This is the U.S. Securities and Exchange Commission’s (SEC) first penalty against a brokerage firm for failing to retain business-related text messages.
Business-related text message violation
The SEC fined a broker-dealer firm $100,000 for violating the recordkeeping provisions of Section 17(a) of the Securities Exchange Act of 1934 and Rule 17a-4. The firm’s policies restricted employees from conducting business over text message or on personal devices, and employees annually attested to their compliance with those policies.
The SEC found that the firm’s senior management, including compliance personnel, sent and received business-related text messages. Those messages were not retained by the firm. The SEC also found that, due to the firm’s failure to preserve business-related text messages on a firm-sponsored system, it was unable to produce certain records that were requested by the staff in an unrelated investigation.
Failure to reasonably supervise broker-dealer
Financial Industry Regulatory Authority (FINRA) brought a significant supervision case in which a firm was fined $300,000 and the CCO was fined $10,000 and suspended. The firm was also ordered to pay $76,344.20, plus interest, in restitution to a customer. The firm and the CCO failed to reasonably supervise a former broker who permitted her then-husband to conduct a securities business with firm customers while the husband was serving a one-year suspension imposed by FINRA.
The findings stated that throughout the suspension period, with the broker’s assistance, her husband communicated with firm customers, made securities recommendations to them, and placed trades on their behalf. For the most part, firm customers were unaware that the husband had been suspended; instead, they believed that he continued to be their broker and that the wife was his assistant. Shortly after the CCO joined the firm, she learned about the suspension, and two firm employees, including its chief operating officer (COO), told her that based on their interactions with the broker, they did not feel that the broker was competent to handle her husband’s book of business.
Moreover, a third-party consultant hired by the firm specifically recommended that the CCO schedule a surprise inspection of the broker’s branch office to determine whether it was the broker or her husband who was acting as the representative for the firm’s customers. In addition, the CCO received emails from the husband’s business email address during his suspension but failed to take reasonable steps to determine whether he was acting in a registered capacity. The firm ignored red flags that the husband was conducting securities business during his suspension.

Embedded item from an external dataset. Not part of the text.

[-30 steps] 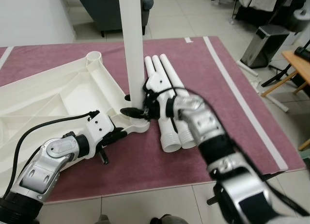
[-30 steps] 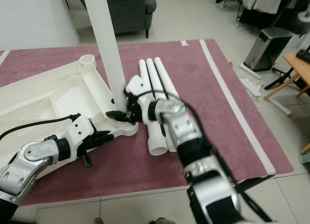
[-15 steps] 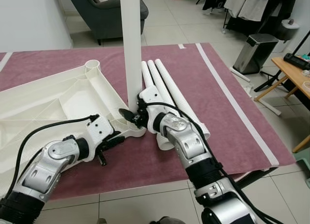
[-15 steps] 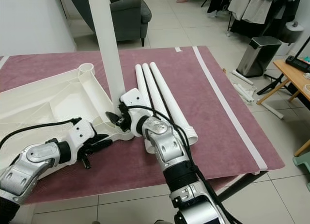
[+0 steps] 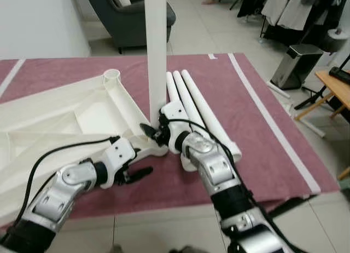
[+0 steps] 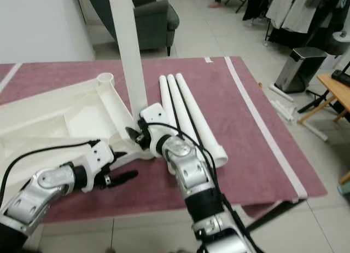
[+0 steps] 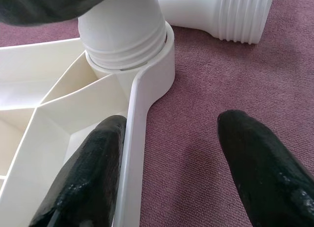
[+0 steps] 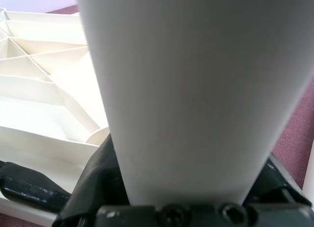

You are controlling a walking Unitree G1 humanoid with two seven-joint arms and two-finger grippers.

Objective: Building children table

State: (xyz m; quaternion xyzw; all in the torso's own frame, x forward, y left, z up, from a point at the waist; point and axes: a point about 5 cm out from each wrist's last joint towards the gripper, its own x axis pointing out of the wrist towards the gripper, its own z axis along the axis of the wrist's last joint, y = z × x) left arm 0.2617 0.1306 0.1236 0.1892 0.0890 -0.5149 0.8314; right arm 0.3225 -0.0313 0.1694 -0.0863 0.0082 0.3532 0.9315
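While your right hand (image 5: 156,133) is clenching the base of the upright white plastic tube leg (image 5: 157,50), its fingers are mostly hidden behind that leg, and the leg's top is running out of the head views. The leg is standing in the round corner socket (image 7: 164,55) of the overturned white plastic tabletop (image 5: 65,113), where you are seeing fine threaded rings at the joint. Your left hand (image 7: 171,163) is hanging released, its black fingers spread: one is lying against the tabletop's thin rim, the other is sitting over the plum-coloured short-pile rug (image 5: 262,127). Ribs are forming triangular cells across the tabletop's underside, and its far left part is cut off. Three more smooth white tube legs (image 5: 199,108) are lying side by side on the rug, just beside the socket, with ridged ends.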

The findings also stated that after hiring the husband, the firm and the CCO failed to reasonably supervise him and, as a result, did not identify that he recommended unsuitable trades in several customers’ accounts. Contrary to the firm’s WSPs, the firm and the CCO decided not to place the husband on heightened supervision, even though they knew that he had recently completed a suspension imposed by FINRA. The firm failed to reasonably supervise the suitability of the husband’s securities recommendations.

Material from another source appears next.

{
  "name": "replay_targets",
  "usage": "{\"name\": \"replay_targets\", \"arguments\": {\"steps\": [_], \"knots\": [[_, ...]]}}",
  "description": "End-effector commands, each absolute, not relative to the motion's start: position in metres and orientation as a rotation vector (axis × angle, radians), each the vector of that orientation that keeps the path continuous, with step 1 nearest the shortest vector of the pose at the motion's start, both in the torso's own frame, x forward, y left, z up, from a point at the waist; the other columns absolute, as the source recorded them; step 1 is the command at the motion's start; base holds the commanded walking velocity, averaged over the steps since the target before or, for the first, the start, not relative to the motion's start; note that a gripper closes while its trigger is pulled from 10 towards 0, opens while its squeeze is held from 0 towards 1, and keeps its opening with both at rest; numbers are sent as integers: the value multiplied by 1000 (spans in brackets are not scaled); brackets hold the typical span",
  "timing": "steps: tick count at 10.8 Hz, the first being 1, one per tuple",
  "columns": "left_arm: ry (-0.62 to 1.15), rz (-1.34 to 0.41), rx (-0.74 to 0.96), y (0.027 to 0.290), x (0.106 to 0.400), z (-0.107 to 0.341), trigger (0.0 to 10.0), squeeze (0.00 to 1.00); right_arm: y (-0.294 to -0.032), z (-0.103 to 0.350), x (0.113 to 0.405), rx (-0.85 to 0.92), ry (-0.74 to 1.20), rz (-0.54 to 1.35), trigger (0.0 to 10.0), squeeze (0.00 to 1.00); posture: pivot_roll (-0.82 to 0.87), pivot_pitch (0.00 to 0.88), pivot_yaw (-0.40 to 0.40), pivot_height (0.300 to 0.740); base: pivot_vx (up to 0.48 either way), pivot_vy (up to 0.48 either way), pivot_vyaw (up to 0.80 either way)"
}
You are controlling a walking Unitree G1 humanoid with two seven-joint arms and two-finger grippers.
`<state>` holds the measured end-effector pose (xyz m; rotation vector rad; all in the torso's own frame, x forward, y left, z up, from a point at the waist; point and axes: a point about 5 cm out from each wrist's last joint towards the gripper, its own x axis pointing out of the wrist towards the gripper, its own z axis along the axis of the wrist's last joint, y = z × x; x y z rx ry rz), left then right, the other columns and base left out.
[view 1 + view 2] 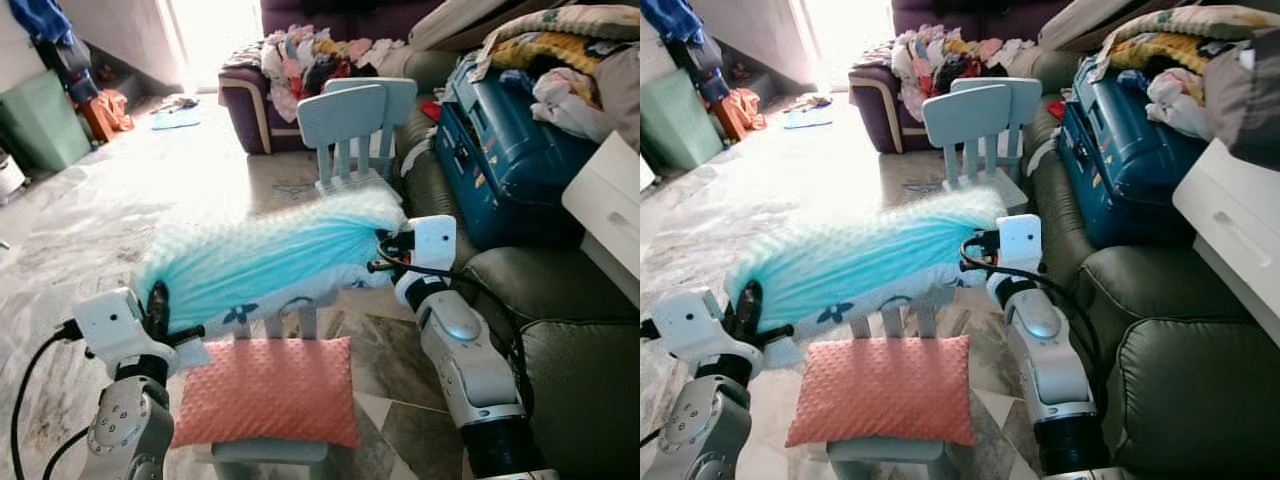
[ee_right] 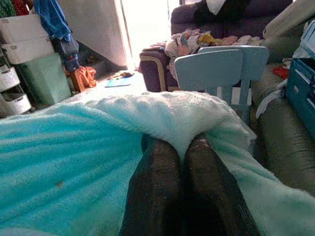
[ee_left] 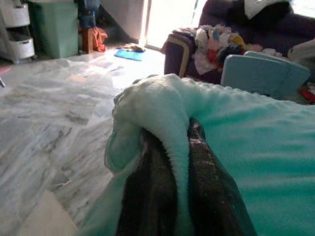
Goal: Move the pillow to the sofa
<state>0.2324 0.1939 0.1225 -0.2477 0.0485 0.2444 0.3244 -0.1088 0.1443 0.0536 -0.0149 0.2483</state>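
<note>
Both jaws, left gripper (image 1: 158, 305) and right gripper (image 1: 385, 250), pinch opposite ends of the turquoise pillow (image 1: 265, 262), hung between them above a small chair's pink cushion (image 1: 268, 390); mid-carry, it next needs swinging rightward beyond the right jaws onto the green sofa (image 1: 560, 330).

The pillow (image 1: 265, 258) is turquoise plush, paling to white at its fluffy ends, with dark blue butterfly-like prints on a white underside. Beneath it, a salmon-pink dotted cushion (image 1: 268, 390) lies on a pale blue chair (image 1: 290, 322). A second pale blue chair (image 1: 355, 125) stands beyond. The sofa (image 1: 545, 320) is dark olive green; the suitcase (image 1: 500, 150) is deep blue. The floor (image 1: 90, 235) is grey-veined marble.
</note>
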Motion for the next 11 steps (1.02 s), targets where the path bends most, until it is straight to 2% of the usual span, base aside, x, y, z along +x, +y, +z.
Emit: {"name": "replay_targets", "arguments": {"steps": [1,3,7,11], "knots": [[38,307,-216,209,232,125,10000,0,-122,154,328,69,-61,200,10000,0,-143,33,75,740,0,0,0],[21,285,-228,206,236,128,10000,0,-120,156,327,91,-60,222,10000,0,-146,35,74,740,0,0,-250],[21,271,-237,203,236,129,10000,0,-120,155,327,96,-47,230,10000,0,-144,41,68,740,0,0,-755],[28,240,-246,199,235,128,10000,0,-120,149,328,87,-8,231,10000,0,-145,41,67,740,-68,0,0]]}}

As a result of the unsuitable recommendations, two customers each suffered losses of approximately $25,000. The firm has reached settlements with these customers. In addition, the husband’s recommendations caused five customer accounts to contain unsuitable concentrations of fixed-to-floating rate securities and to suffer total losses of approximately $148,000. The firm has reached settlements with four of these affected customers.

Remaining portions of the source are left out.